■ Exercise description ■
Return the data below exactly, stopping after the line with "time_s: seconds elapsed".

========

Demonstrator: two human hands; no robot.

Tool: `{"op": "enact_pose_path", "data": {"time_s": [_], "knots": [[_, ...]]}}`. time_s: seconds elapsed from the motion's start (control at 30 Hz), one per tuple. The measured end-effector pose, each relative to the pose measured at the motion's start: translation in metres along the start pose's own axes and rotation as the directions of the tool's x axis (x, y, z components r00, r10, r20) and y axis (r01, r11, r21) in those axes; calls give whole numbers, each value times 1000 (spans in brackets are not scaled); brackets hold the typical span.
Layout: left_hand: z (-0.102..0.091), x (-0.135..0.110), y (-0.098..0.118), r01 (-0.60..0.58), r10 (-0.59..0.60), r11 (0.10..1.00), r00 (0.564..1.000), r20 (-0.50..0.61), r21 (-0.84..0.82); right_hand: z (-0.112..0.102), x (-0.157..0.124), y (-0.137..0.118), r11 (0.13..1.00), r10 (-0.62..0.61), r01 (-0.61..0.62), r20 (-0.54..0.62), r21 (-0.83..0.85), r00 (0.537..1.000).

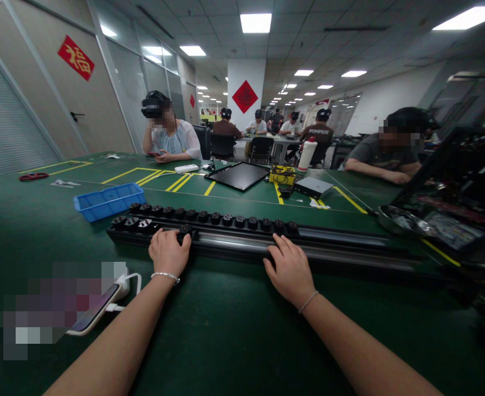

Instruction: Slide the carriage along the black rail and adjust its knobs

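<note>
A long black power-track rail lies crosswise in front of me. My left hand is closed at its left part, with the thumb and fingers about a small black socket-like block. Further right, my right hand rests its spread fingertips on the rail and holds nothing. Behind runs a second rail, with a row of several black blocks along it. Left of my left hand, a few more blocks sit at the rail's end, some with pale shiny faces. My left fingertips are partly hidden.
A blue bin stands behind the rail's left end; a phone with a cable lies near my left forearm. Beyond are a black panel, a yellow box and a grey box. A metal bowl stands right. Two people sit across.
</note>
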State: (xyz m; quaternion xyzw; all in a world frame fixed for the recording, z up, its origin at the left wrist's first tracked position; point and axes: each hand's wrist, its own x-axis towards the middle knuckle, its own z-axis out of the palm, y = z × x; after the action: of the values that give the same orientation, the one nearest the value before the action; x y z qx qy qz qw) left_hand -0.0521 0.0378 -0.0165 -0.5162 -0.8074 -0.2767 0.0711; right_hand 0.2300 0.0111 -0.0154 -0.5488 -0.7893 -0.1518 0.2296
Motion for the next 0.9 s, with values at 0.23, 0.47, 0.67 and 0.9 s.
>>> {"op": "enact_pose_path", "data": {"time_s": [0.23, 0.47, 0.67, 0.9], "knots": [[0, 0, -1, -6, 6, 1000, 1000, -3, 1, 1, -1, 1, 1000, 2, -2, 1, 1, 1000], [0, 1, -2, -23, 23, 1000, 1000, -7, 16, 1, 0, 0, 1000, 4, -4, 6, -3, 1000], [1, 1, -3, -34, 34, 999, 999, -14, 33, -1, 0, 0, 1000, 8, -8, 12, -2, 1000], [0, 1, -2, -41, 41, 999, 999, -6, 32, 0, 0, 0, 1000, 1, -1, -6, -5, 1000]]}}
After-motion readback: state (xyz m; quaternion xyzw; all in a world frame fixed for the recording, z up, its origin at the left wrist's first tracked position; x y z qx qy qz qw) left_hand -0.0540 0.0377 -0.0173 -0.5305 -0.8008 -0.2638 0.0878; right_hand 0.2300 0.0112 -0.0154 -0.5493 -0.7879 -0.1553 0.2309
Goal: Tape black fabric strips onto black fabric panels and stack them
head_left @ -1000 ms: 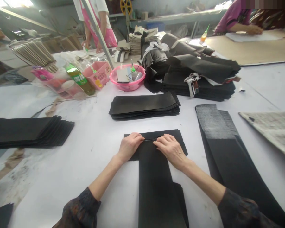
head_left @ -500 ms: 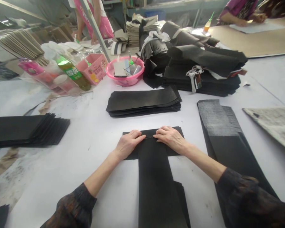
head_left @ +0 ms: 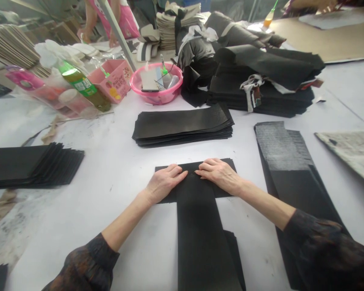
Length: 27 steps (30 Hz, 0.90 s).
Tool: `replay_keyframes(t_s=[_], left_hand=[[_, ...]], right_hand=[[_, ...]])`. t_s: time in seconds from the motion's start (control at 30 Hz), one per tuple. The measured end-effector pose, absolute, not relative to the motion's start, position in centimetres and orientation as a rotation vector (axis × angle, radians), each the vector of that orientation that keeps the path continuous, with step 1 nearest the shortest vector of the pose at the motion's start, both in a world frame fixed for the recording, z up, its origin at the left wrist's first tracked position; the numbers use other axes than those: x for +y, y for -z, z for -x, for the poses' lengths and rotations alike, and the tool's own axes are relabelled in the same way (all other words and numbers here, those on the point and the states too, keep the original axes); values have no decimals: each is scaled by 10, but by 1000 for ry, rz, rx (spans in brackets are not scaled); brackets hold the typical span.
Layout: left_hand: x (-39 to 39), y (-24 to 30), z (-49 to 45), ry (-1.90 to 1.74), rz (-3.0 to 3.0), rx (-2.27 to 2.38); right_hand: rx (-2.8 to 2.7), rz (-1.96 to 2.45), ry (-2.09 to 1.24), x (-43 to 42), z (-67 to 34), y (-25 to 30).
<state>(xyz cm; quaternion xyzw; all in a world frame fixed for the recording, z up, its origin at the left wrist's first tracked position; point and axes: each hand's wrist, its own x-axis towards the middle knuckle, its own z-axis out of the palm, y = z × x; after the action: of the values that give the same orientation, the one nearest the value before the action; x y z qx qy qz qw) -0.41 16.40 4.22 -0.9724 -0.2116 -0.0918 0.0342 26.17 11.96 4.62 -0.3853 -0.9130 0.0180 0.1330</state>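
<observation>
A long black leather-like strip point(head_left: 200, 234) runs from the table's near edge up to a black crosswise piece point(head_left: 230, 165), and together they form a T. My left hand point(head_left: 165, 182) presses on the left side of the join, fingers bent and thumb pointing inward. Opposite it, my right hand point(head_left: 219, 174) pinches the strip's far end at the right of the join. The thumb tips are a small gap apart. Both hands hide much of the crosswise piece. Another dark piece point(head_left: 234, 246) shows under the strip's right edge.
Black strip stacks lie ahead point(head_left: 182, 125) and at left point(head_left: 18, 163). Right are strips with a greyish end point(head_left: 276, 145). Farther back stand a pink basin point(head_left: 154, 97), a green-labelled bottle point(head_left: 83, 87) and a black material pile point(head_left: 261, 93). Other people work beyond.
The small raised edge between my thumbs now looks flatter. My hands stay at the join, hardly moved. The whole view has shifted slightly.
</observation>
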Motion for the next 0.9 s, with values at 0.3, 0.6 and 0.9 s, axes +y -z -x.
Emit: replay_keyframes(t_s=[0.3, 0.6, 0.9], left_hand=[[164, -44, 3, 250, 2976, -626], [160, -45, 5, 307, 3027, -639], [158, -45, 6, 314, 3013, -624]], right_hand=[[-2645, 1094, -18, 120, -262, -43], [-2657, 1089, 36, 120, -262, -43], [-2649, 1088, 34, 120, -263, -45]])
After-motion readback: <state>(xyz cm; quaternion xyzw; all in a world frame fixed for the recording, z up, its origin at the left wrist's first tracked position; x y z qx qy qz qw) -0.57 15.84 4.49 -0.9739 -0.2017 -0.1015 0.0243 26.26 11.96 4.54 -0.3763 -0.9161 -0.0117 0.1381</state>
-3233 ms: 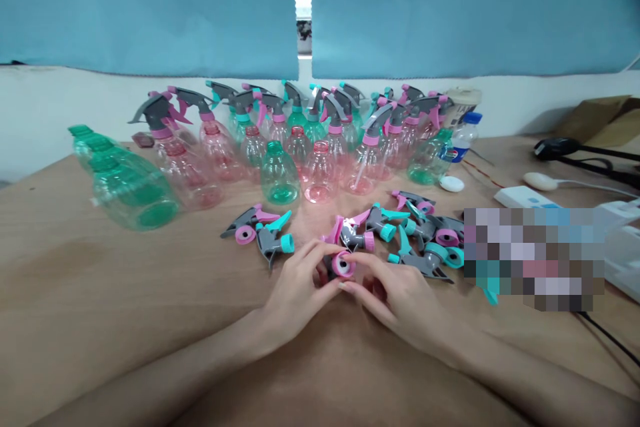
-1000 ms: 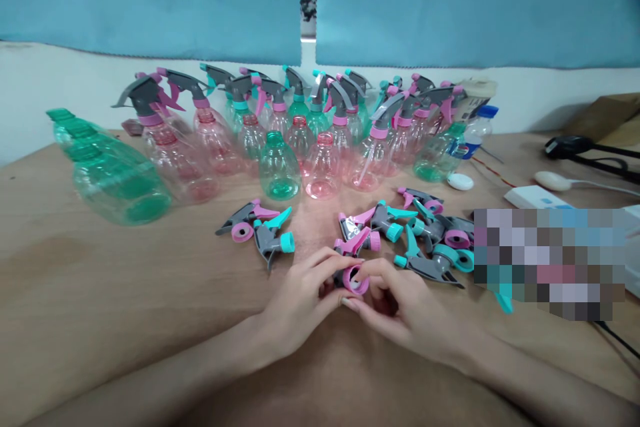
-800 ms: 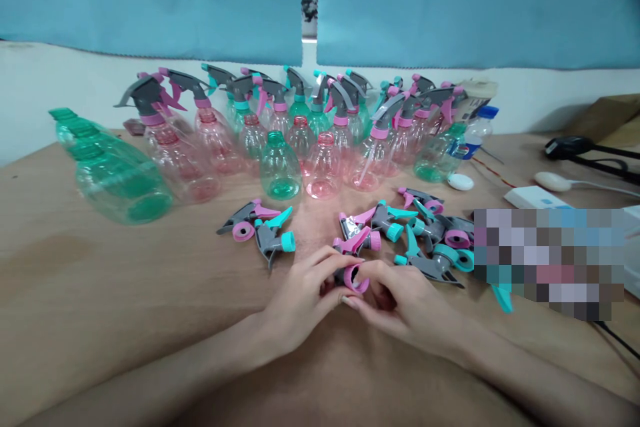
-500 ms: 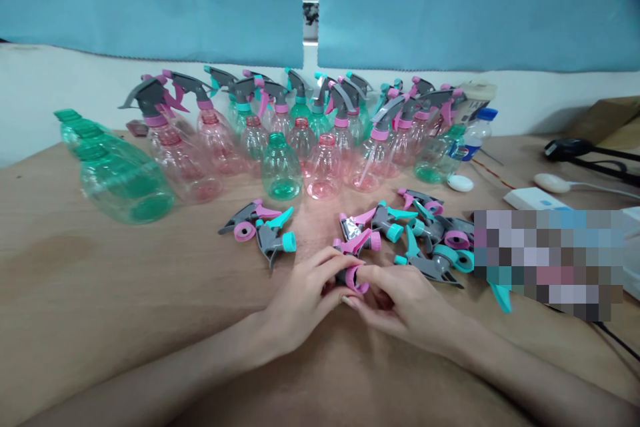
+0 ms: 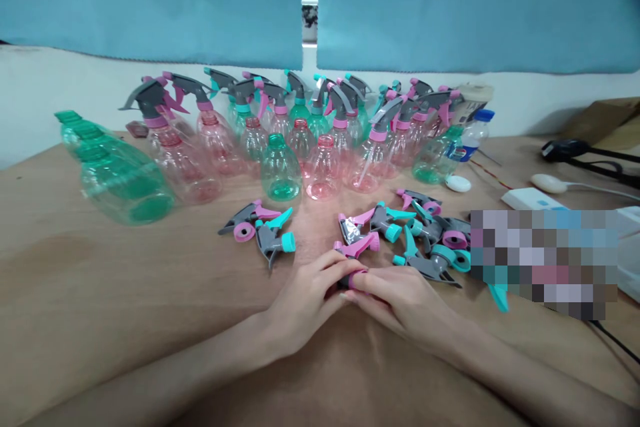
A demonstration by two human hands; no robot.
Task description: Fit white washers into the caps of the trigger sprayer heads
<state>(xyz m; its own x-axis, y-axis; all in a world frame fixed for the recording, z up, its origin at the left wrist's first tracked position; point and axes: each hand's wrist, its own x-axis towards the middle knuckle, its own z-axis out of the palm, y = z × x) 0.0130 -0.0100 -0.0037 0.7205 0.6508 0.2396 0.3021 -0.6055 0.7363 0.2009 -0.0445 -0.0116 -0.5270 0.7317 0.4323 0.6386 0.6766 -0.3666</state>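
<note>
Between my hands, close to the table's front, is a grey and pink trigger spray head point(image 5: 356, 248), its pink trigger pointing up and right. My left hand point(image 5: 313, 293) is closed round its grey neck. The fingers of my right hand point(image 5: 405, 297) wrap the pink collar point(image 5: 356, 275), which they mostly hide. Just beyond lie a pink-trigger spray head with a shiny patch point(image 5: 351, 228) and a turquoise one point(image 5: 385, 220). Left of my hands rest another turquoise spray head point(image 5: 274, 240) and a pink one point(image 5: 245, 229).
Several pink and green spray bottles stand at the back, some with heads, like this open green bottle point(image 5: 281, 170). More loose spray heads point(image 5: 433, 260) lie at right, beside a blurred-out patch. A blue-capped bottle point(image 5: 473, 140), a white oval object point(image 5: 459, 183) and cables are farther right.
My right fingers have moved from the open rim of the pink collar to close around it. The collar is now more hidden. My left hand has barely moved.
</note>
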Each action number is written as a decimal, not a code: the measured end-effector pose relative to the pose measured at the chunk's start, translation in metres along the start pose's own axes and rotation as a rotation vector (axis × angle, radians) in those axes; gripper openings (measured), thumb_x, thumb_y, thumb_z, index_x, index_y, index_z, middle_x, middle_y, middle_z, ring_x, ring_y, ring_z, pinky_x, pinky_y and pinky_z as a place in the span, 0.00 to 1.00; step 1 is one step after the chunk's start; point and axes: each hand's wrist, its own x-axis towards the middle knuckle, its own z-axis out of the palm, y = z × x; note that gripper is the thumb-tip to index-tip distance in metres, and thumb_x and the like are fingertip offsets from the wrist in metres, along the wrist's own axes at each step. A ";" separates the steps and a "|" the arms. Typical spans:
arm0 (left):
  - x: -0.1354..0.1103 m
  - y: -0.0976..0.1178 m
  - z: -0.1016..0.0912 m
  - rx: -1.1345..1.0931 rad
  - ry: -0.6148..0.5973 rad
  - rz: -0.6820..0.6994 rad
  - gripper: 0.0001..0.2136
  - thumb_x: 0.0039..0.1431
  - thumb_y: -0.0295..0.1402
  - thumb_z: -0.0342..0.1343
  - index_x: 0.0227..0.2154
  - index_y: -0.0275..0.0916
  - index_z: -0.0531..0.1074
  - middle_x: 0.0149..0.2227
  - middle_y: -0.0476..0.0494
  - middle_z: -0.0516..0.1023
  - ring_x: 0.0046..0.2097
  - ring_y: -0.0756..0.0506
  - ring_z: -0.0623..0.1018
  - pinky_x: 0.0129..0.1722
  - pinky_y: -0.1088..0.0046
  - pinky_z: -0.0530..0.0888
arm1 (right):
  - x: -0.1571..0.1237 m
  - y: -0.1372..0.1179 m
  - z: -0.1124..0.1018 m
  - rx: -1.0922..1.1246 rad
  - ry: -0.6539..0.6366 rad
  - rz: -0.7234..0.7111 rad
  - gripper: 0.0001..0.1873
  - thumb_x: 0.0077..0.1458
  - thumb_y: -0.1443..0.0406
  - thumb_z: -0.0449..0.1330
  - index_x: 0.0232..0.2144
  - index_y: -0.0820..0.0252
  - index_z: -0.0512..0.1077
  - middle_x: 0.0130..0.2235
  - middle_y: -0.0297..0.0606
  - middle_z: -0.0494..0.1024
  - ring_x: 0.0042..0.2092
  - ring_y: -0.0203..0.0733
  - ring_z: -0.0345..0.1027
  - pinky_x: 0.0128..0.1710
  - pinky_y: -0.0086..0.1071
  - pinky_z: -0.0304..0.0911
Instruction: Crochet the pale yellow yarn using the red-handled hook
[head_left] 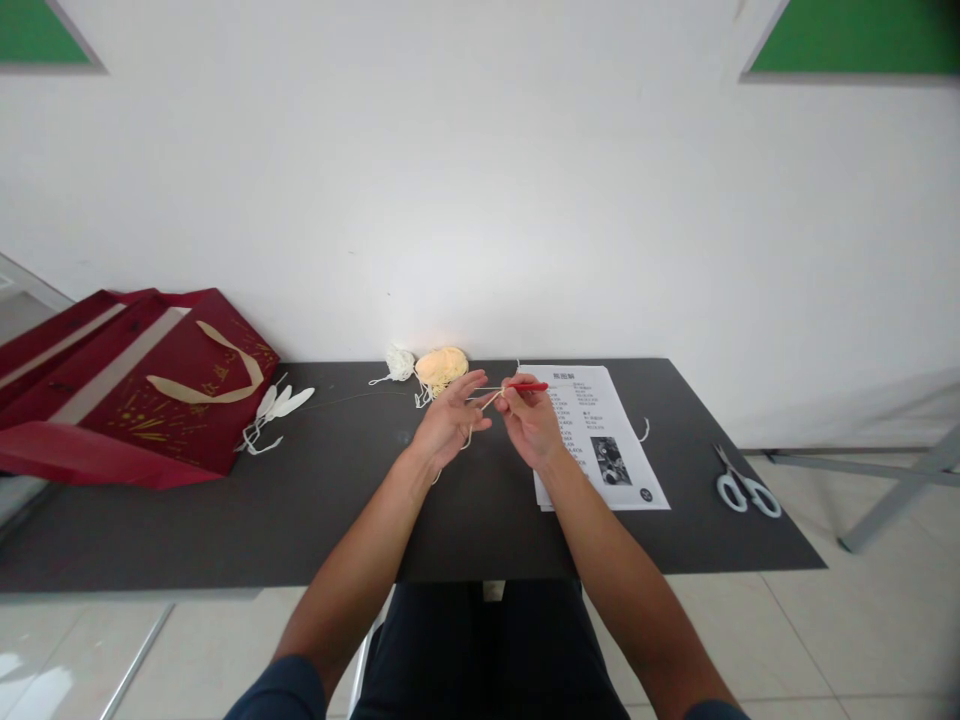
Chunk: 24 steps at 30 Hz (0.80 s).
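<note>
My left hand (pixel 448 418) is raised over the table with its fingers partly stretched and cream yarn (pixel 489 402) looped about them. A strand of this yarn hangs below the palm. My right hand (pixel 529 425) pinches a crochet hook (pixel 534 386) with a red handle, its thin shaft pointing left toward my left fingers. The yarn runs taut between both hands and meets the hook at my right fingertips. Any stitches there are too small to make out. Just behind my left hand lies a pale yellow ball of yarn (pixel 441 366).
A small white yarn ball (pixel 400 362) rests by the wall. Printed sheets (pixel 637 490) lie under my right hand. Scissors (pixel 746 490) are near the right edge of the dark table (pixel 330 530). White leaf-shaped pieces (pixel 281 402) lie beside a red paper bag (pixel 202 430) at left.
</note>
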 end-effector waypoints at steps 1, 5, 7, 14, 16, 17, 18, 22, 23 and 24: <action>0.001 0.002 -0.002 -0.050 0.031 0.031 0.30 0.41 0.17 0.65 0.51 0.43 0.78 0.66 0.39 0.70 0.59 0.38 0.79 0.37 0.76 0.81 | 0.000 0.000 0.000 0.007 0.003 -0.005 0.14 0.49 0.62 0.76 0.36 0.50 0.75 0.37 0.28 0.76 0.32 0.31 0.66 0.35 0.31 0.67; 0.007 0.007 -0.009 -0.233 0.142 0.227 0.28 0.43 0.15 0.61 0.49 0.41 0.78 0.64 0.39 0.73 0.66 0.36 0.75 0.63 0.61 0.76 | 0.000 -0.002 0.000 0.025 -0.012 -0.001 0.15 0.48 0.63 0.77 0.35 0.51 0.75 0.37 0.27 0.75 0.31 0.31 0.65 0.34 0.30 0.66; 0.008 0.005 -0.008 -0.274 0.128 0.271 0.28 0.40 0.13 0.60 0.47 0.39 0.78 0.61 0.38 0.75 0.65 0.35 0.75 0.68 0.52 0.71 | -0.001 -0.003 0.001 0.032 -0.035 0.012 0.15 0.48 0.63 0.77 0.34 0.51 0.75 0.36 0.27 0.74 0.31 0.30 0.65 0.34 0.30 0.65; 0.009 -0.019 -0.002 0.102 0.101 0.494 0.12 0.46 0.18 0.59 0.32 0.39 0.73 0.58 0.41 0.76 0.63 0.39 0.76 0.66 0.47 0.71 | -0.004 -0.003 0.004 0.042 -0.088 0.046 0.13 0.50 0.64 0.76 0.34 0.52 0.76 0.35 0.28 0.74 0.31 0.30 0.66 0.35 0.30 0.65; 0.010 -0.025 -0.006 0.479 0.099 0.626 0.09 0.48 0.20 0.55 0.31 0.39 0.74 0.58 0.40 0.75 0.62 0.40 0.76 0.63 0.49 0.74 | -0.005 -0.002 0.004 0.039 -0.089 0.052 0.13 0.50 0.64 0.76 0.34 0.52 0.76 0.35 0.27 0.75 0.31 0.30 0.67 0.35 0.29 0.65; 0.011 -0.027 -0.008 0.558 0.083 0.634 0.10 0.47 0.19 0.55 0.30 0.39 0.75 0.57 0.41 0.76 0.61 0.40 0.77 0.63 0.49 0.74 | -0.005 -0.002 0.004 0.038 -0.087 0.054 0.13 0.50 0.64 0.76 0.34 0.52 0.75 0.35 0.27 0.74 0.31 0.30 0.67 0.35 0.29 0.65; 0.011 -0.028 -0.011 0.609 0.071 0.631 0.11 0.46 0.18 0.54 0.28 0.39 0.76 0.56 0.41 0.77 0.60 0.40 0.78 0.64 0.49 0.74 | -0.005 -0.002 0.004 0.037 -0.085 0.054 0.13 0.50 0.63 0.76 0.35 0.52 0.75 0.34 0.27 0.74 0.31 0.30 0.67 0.36 0.29 0.65; 0.010 -0.028 -0.018 0.897 0.014 0.599 0.18 0.46 0.15 0.51 0.30 0.41 0.82 0.59 0.41 0.78 0.59 0.39 0.79 0.66 0.48 0.72 | -0.005 -0.001 0.004 0.030 -0.064 0.052 0.14 0.50 0.62 0.76 0.35 0.52 0.76 0.35 0.27 0.75 0.31 0.29 0.67 0.36 0.29 0.66; 0.010 -0.028 -0.018 0.998 0.014 0.598 0.21 0.47 0.15 0.50 0.34 0.42 0.83 0.61 0.41 0.78 0.61 0.38 0.79 0.67 0.48 0.71 | -0.004 -0.001 0.005 0.026 -0.056 0.053 0.14 0.49 0.62 0.76 0.35 0.52 0.76 0.35 0.27 0.76 0.31 0.30 0.67 0.36 0.29 0.66; 0.010 -0.028 -0.018 1.091 0.019 0.601 0.23 0.48 0.14 0.49 0.38 0.42 0.84 0.62 0.40 0.77 0.63 0.38 0.77 0.68 0.48 0.70 | -0.004 -0.001 0.005 0.021 -0.049 0.054 0.15 0.49 0.62 0.77 0.35 0.52 0.76 0.35 0.27 0.76 0.31 0.30 0.68 0.36 0.29 0.66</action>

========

■ Task response ■
Demonstrator: two human hands; no robot.

Tool: `{"op": "enact_pose_path", "data": {"time_s": [_], "knots": [[_, ...]]}}`. time_s: seconds elapsed from the motion's start (control at 30 Hz), one per tuple. The measured end-effector pose, each relative to the pose measured at the motion's start: translation in metres along the start pose's own axes and rotation as the directions of the tool's x axis (x, y, z components r00, r10, r20) and y axis (r01, r11, r21) in those axes; calls give whole numbers, each value times 1000 (spans in brackets are not scaled); brackets hold the typical span.

No additional work remains on the exercise.